↓↓↓

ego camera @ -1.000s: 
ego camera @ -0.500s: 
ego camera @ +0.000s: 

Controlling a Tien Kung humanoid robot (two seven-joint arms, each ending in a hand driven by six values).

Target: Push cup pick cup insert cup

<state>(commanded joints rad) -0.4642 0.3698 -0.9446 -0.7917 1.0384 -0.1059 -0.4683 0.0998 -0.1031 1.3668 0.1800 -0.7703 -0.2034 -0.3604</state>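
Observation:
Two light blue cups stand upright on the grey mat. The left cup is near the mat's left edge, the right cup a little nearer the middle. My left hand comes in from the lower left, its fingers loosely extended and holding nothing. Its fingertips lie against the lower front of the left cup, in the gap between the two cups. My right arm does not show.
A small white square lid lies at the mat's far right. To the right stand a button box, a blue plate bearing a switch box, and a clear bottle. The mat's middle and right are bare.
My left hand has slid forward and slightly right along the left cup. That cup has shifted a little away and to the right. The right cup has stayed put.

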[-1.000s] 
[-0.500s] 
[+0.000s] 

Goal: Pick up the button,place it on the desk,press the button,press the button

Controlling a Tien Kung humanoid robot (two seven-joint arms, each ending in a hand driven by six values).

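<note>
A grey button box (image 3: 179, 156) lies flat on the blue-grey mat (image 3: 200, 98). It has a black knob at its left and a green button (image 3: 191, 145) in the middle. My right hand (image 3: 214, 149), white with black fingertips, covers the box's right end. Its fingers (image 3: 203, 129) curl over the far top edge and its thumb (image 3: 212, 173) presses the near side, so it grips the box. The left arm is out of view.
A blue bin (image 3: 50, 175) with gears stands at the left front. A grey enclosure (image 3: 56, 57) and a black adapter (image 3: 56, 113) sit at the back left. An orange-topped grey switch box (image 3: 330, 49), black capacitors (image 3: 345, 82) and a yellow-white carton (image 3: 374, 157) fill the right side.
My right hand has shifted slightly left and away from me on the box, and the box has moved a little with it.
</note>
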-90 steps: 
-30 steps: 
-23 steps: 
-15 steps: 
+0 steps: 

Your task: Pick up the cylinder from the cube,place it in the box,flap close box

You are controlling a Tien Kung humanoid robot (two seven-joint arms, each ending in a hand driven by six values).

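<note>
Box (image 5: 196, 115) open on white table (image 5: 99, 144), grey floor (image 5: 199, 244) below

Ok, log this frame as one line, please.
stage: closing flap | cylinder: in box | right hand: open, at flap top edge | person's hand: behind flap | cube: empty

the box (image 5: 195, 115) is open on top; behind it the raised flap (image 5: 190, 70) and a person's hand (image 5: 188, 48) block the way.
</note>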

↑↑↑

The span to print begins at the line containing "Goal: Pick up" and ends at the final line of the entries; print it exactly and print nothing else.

Goal: Pick up the button,place it on the desk,press the button,press the button

Controlling a Tien Kung humanoid robot (two seven-joint arms, each ending in a hand driven by six values).

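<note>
A grey button box (image 3: 179, 156) lies flat on the blue-grey mat (image 3: 200, 98). It has a black knob at its left and a green button (image 3: 191, 145) in the middle. My right hand (image 3: 214, 149), white with black fingertips, covers the box's right end. Its fingers (image 3: 203, 129) curl over the far top edge and its thumb (image 3: 212, 173) presses the near side, so it grips the box. The left arm is out of view.
A blue bin (image 3: 50, 175) with gears stands at the left front. A grey enclosure (image 3: 56, 57) and a black adapter (image 3: 56, 113) sit at the back left. An orange-topped grey switch box (image 3: 330, 49), black capacitors (image 3: 345, 82) and a yellow-white carton (image 3: 374, 157) fill the right side.
My right hand has shifted slightly left and away from me on the box, and the box has moved a little with it.
</note>
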-90 steps: 
-30 steps: 
-23 steps: 
-15 steps: 
+0 steps: 

Your task: Pick up the cylinder from the cube,place it in the box,flap close box

You are controlling a Tien Kung humanoid robot (two seven-joint arms, each ending in a hand driven by six values).

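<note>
Box (image 5: 196, 115) open on white table (image 5: 99, 144), grey floor (image 5: 199, 244) below

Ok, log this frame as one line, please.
stage: closing flap | cylinder: in box | right hand: open, at flap top edge | person's hand: behind flap | cube: empty

the box (image 5: 195, 115) is open on top; behind it the raised flap (image 5: 190, 70) and a person's hand (image 5: 188, 48) block the way.
</note>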

No additional response is needed to complete this exercise.